Copy each line below that contains "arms".

▶ [DATASET RECORDS]:
- Opening Delimiter -
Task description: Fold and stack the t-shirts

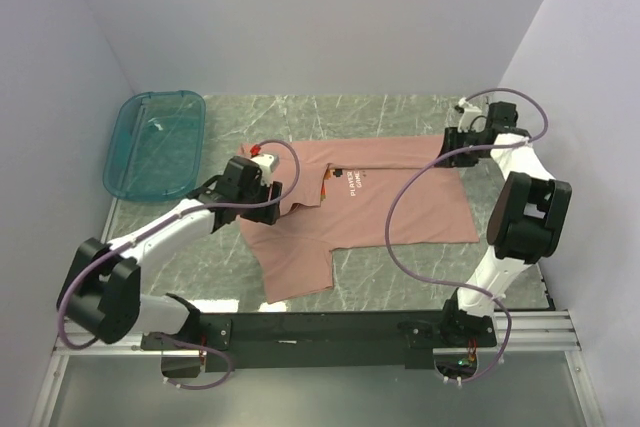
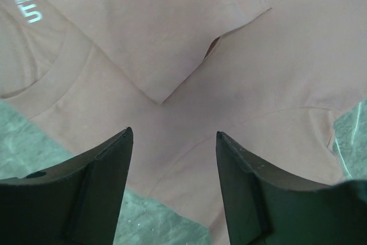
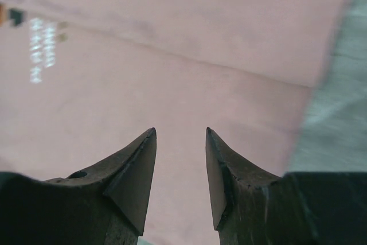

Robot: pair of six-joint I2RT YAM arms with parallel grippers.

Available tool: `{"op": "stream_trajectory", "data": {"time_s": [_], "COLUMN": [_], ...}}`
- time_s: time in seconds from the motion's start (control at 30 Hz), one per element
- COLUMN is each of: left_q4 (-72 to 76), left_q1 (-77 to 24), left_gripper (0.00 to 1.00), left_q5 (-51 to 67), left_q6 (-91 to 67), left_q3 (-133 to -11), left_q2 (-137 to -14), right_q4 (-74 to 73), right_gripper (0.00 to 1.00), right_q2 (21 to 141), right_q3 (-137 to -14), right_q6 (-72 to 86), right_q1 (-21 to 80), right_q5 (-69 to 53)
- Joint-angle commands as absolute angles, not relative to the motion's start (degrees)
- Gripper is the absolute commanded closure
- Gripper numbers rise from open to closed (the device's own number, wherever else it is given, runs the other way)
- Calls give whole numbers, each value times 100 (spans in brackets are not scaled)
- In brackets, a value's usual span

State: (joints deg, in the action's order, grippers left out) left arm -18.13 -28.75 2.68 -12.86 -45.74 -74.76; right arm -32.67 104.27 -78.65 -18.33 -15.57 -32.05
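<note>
one pink t-shirt point(image 1: 380, 207) is laid mid table point(image 1: 400, 112), partly folded; left gripper point(image 2: 172, 136) over its 9 o'clock edge and right gripper point(image 3: 180, 130) at 2 o'clock are held open, nothing gripped, likely so the next fold can be pinched

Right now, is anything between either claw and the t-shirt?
Nothing visible. The left claw and right claw are both open directly over the pink t-shirt. The teal bin sits off to the left, apart from both.

Overhead view from behind, wrist views close over t-shirt point(image 1: 350, 222)
</note>
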Motion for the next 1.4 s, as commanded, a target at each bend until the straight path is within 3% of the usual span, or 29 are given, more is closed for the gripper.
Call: {"op": "stream_trajectory", "data": {"time_s": [0.0, 0.33, 0.57, 0.77, 0.93, 1.07, 1.37], "left_q4": [-1643, -1898, -1750, -1354, -1187, -1335, -2127], "left_q1": [-2997, -3120, -3076, -2971, -2831, -2646, -2549], "left_gripper": [36, 45, 43, 42, 34, 33, 39], "left_q5": [369, 9, -202, -298, -614, -808, -1678], "left_q6": [-1441, -1714, -2389, -3417, -3954, -4314, -5131], "left_q3": [-4956, -5282, -4853, -4079, -3482, -3305, -3103], "left_q2": [-7890, -8613, -8017, -7069, -6101, -5495, -4721], "right_q4": [-3260, -3664, -3789, -3342, -2603, -2461, -2566], "right_gripper": [53, 53, 54, 54, 52, 52, 52], "right_q2": [10116, 9993, 10388, 10301, 10186, 10590, 11214], "right_q3": [-7655, -7374, -7891, -7991, -7681, -7971, -8455], "right_q6": [-1872, -1863, -1302, -2099, -3232, -3550, -3648], "right_q1": [-1398, -959, 955, 2688, 3628, 3910, 4157], "right_q5": [-3796, -4499, -4905, -3184, -1665, -968, -703]}}
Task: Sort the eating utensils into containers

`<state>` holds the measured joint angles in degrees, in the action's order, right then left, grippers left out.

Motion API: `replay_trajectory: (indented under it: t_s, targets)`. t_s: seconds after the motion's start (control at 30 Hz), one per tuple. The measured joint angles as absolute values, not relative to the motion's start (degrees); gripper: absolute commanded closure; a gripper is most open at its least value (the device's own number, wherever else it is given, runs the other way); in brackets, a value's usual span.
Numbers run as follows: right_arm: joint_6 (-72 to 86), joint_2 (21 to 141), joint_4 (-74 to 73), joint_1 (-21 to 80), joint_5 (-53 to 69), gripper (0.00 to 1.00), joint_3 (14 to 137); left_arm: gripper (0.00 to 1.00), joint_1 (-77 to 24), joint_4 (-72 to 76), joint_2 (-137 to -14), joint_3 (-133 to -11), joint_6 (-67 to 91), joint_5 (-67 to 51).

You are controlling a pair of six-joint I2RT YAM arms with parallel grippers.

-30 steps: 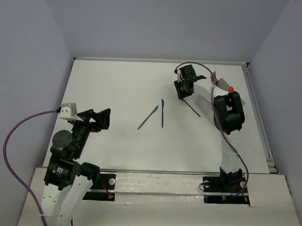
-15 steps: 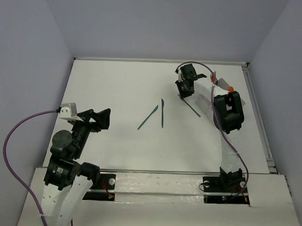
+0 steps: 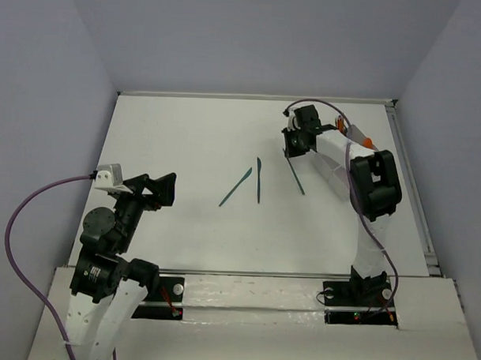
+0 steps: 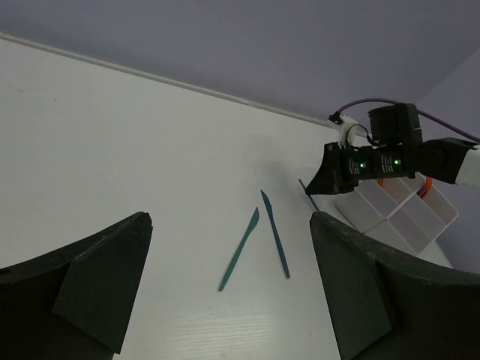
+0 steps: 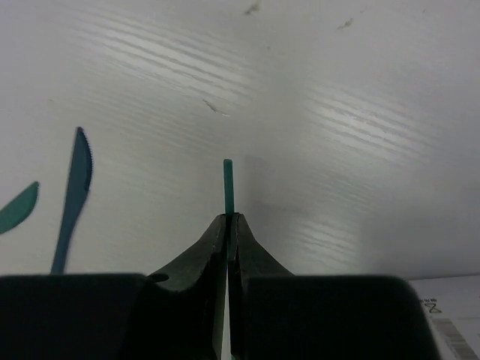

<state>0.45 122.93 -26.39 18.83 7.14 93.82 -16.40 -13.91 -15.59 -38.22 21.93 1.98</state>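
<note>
The right jaws are clenched on one dark teal utensil, in the far right part of the surface. The right wrist view shows the jaws pressed flat together, with a short squared end of the utensil coming out beyond their tips. From above, the rest of it runs away from the jaws toward the near edge. I cannot tell if its free end touches the surface.

The white tray stands just beside, closer to the right edge, partly under the right arm. I think the step in hand is to carry the piece there. The hold is very near one end, so the long part can swing or turn. It seems wise to lift straight up first, move slowly, and put the free end into a compartment before letting go. Something orange is already in the tray, so a different compartment is probably better.

The utensil is thin, flat and narrow, and I cannot tell its kind.

Two more teal pieces, one curved and a knife, lie in the middle of the surface, almost meeting at their far ends. The left jaws are released and wide apart, near the left edge.
</note>
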Motion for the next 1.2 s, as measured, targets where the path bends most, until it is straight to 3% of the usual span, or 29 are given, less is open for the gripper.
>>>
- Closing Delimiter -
▶ [TASK ANSWER]:
Robot: pair of six-joint I2RT YAM arms with parallel grippers.
You are controlling a pair of six-joint I2RT YAM arms with parallel grippers.

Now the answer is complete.